Um dos acusados pelo homicídio de Nilton Aparecido de Maria mora em Sumaré
O assassinato do sindicalista Nilton Aparecido de Maria, que presidia o Sindicato dos Trabalhadores Rodoviários de Campinas e Região, foi solicitado a um preço de R$ 5 mil e são sete os envolvidos, segundo a Polícia Civil.
Maria foi morto com um tiro na nuca em 26 de janeiro, na frente da residência dele, em Campinas. A motivação do crime, conforme a polícia, foi a competição entre sindicalistas por postos e funções dentro da direção do sindicato. Um dos acusados mora em Sumaré e seis são de Campinas.
Policiais da DHPP (Delegacia de Homicídios e Proteção à Pessoa) apuraram que o crime teve o envolvimento de sete pessoas. O grupo já foi identificado pela delegacia especializada.
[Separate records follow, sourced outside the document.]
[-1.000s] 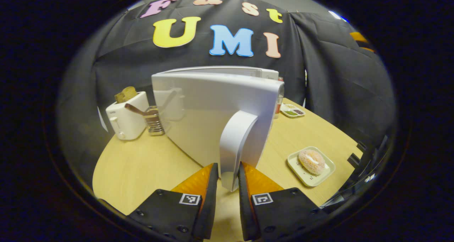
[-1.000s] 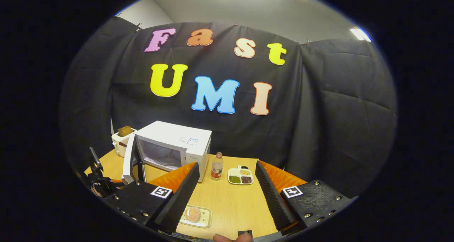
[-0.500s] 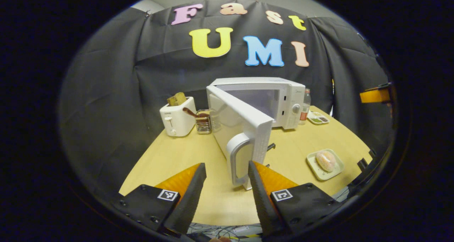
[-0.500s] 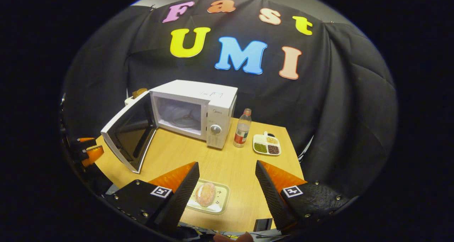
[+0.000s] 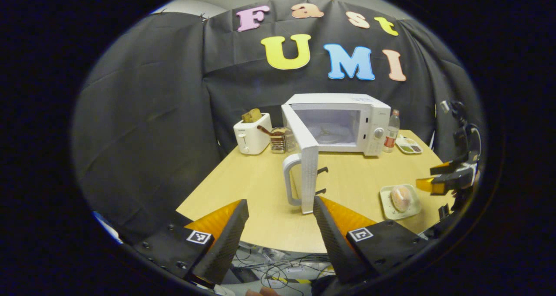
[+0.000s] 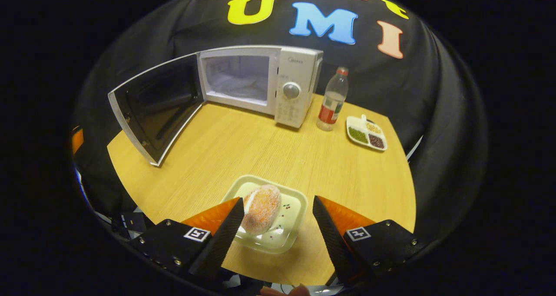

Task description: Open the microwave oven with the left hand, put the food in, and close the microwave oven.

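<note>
A: Microwave oven (image 6: 278, 85)?

B: At the back of the worktop (image 6: 260, 152). Door (image 6: 154, 105) swung wide to its left, handle (image 5: 290, 179) toward the left tool; cavity bare but for the turntable.

A: Left tool (image 5: 280, 231)?

B: Spread, gripping nothing, off the near edge of the worktop, apart from the door handle.

A: Right tool (image 6: 276, 226)?

B: Spread as well, low over the near edge. The food, a sugared bun (image 6: 260, 209), lies on a pale tray (image 6: 286, 231) between its fingers; contact with either finger, cannot tell.

A: Anything else?

B: Bottle (image 6: 332, 98) just right of the oven, divided dish (image 6: 367, 133) beyond it. Toaster (image 5: 252, 133) and a small rack (image 5: 278, 140) to the oven's left.
</note>
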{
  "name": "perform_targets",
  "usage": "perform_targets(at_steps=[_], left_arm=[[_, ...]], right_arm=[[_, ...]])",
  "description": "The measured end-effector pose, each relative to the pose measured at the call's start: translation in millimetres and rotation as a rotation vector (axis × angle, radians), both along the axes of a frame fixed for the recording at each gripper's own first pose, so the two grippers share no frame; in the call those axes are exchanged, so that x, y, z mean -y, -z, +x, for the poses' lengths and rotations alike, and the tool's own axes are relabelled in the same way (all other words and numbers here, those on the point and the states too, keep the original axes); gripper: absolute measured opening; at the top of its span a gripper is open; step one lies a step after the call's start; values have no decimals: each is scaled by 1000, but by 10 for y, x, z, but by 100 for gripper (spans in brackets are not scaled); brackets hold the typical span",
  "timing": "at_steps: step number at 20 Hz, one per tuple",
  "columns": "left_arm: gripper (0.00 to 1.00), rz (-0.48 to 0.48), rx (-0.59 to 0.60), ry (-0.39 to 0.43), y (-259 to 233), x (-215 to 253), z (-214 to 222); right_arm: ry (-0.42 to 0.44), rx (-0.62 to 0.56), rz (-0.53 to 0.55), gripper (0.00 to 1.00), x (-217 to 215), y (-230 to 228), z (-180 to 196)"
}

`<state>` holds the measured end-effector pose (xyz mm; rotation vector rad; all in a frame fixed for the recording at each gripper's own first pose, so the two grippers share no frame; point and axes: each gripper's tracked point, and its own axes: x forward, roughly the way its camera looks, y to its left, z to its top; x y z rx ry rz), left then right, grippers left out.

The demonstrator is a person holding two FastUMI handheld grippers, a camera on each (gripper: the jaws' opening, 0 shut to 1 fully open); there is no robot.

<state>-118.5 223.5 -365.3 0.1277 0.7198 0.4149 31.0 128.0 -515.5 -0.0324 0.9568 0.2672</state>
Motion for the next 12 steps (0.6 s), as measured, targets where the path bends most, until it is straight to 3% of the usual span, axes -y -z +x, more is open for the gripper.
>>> perform_targets(at_steps=[5,12], left_arm=[[100,-40,-11,-98,-174,286,-395],[100,-82,37,-142,-262,323,-681]], right_arm=[[-25,-59,32,98,-188,399,-57],[-16,-131,22,99,-366,724,-27]])
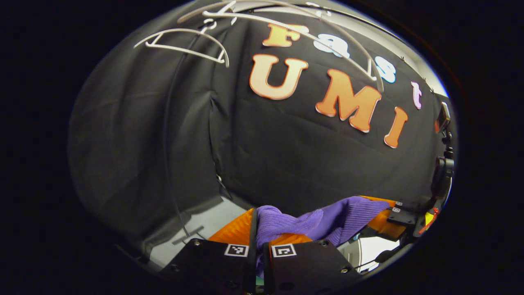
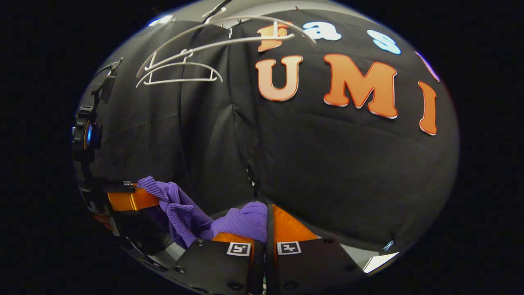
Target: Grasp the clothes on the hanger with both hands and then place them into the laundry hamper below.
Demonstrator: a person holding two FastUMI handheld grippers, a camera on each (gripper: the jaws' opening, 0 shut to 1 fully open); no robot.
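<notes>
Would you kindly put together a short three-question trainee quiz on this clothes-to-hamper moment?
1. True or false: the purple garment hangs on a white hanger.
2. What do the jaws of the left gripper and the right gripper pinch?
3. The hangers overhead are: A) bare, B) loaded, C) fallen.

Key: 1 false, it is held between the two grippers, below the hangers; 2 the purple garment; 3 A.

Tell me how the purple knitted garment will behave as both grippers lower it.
The purple garment likely stays floppy: it sags between the left gripper and right gripper. Its ribbed knit probably grips rather than slips. It bunches in soft folds, so it seems light and should crumple on landing.
</notes>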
As funções de cada um na organização eram bem definidas.
Eram dois mandantes, uma pessoa que contratou quem puxou o gatilho, o responsável direto pelo assassinato (que está foragido), um “funcionário de apoio” e uma dupla que ateou fogo no carro utilizado durante a execução.
Os pagamentos foram feitos de todos os modos: transações bancárias, entre PIX e saques nas contas dos envolvidos, e quantias entregues pessoalmente.
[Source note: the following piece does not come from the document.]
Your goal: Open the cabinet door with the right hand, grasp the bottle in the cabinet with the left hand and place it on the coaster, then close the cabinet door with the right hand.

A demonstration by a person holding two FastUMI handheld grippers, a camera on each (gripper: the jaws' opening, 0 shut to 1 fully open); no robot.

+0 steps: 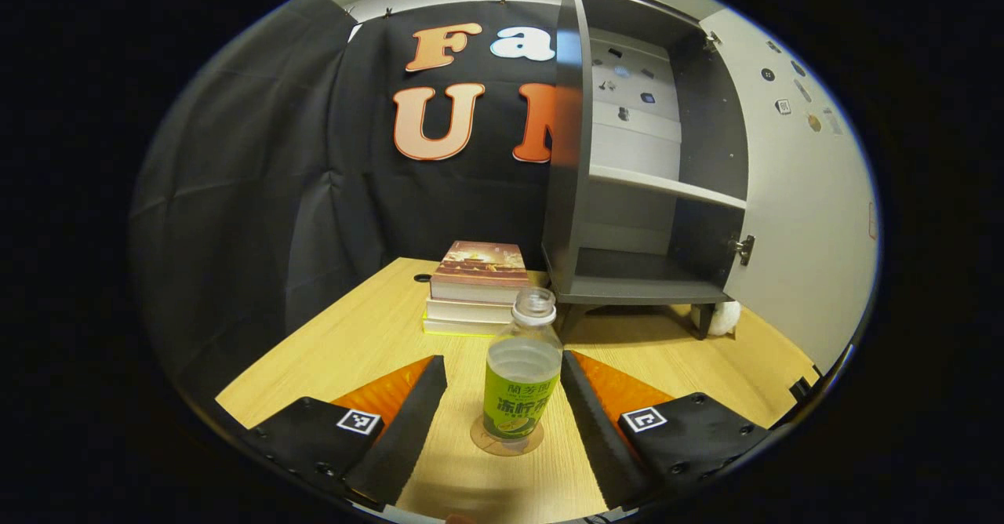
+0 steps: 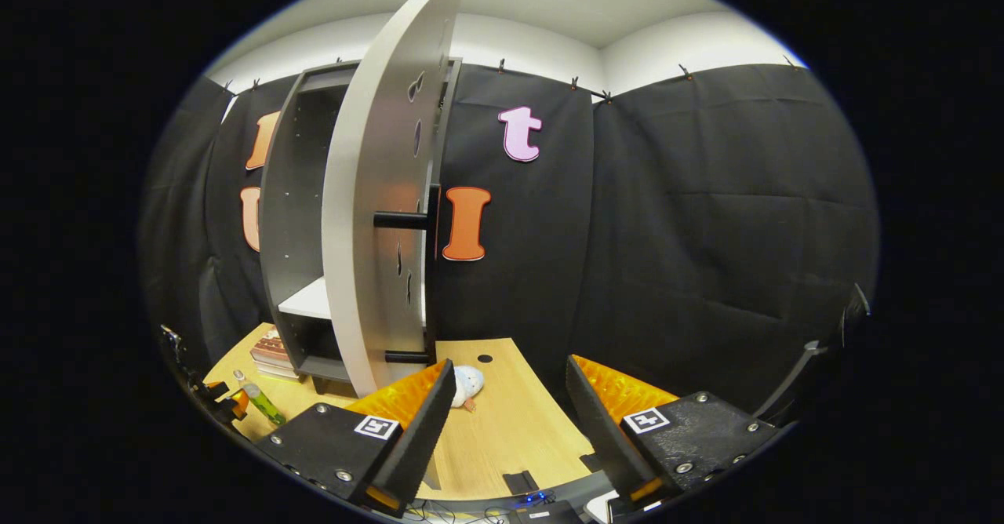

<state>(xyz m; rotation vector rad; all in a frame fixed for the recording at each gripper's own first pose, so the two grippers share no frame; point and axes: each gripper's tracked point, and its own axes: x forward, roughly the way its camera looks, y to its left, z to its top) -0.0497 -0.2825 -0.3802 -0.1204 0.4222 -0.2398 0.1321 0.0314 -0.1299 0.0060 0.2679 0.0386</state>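
- Left gripper view: my left gripper [image 1: 502,398] spread wide, fingers clear of the bottle [image 1: 521,375], which stands upright on the coaster [image 1: 507,439]. Behind the bottle: book stack [image 1: 478,287], cabinet [image 1: 635,155] with door [image 1: 792,194] open.
- Right gripper view: my right gripper [image 2: 508,414] parted, holding nothing, just before the door's edge [image 2: 369,218]; handle [image 2: 404,220] untouched.

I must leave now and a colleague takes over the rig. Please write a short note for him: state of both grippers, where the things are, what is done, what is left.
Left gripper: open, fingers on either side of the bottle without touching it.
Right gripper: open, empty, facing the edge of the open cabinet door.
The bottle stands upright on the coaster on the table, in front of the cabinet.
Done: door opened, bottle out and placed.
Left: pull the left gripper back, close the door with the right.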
Um dos mandantes, segundo a polícia, era ligado à chapa de oposição a Maria e o outro pertencia ao grupo do sindicalista.
A Polícia Civil solicitou a prisão preventiva de três dos envolvidos no assassinato, uma vez que dificultaram as investigações sem dar esclarecimentos do caso. Já os demais suspeitos, auxiliaram a polícia no curso do inquérito.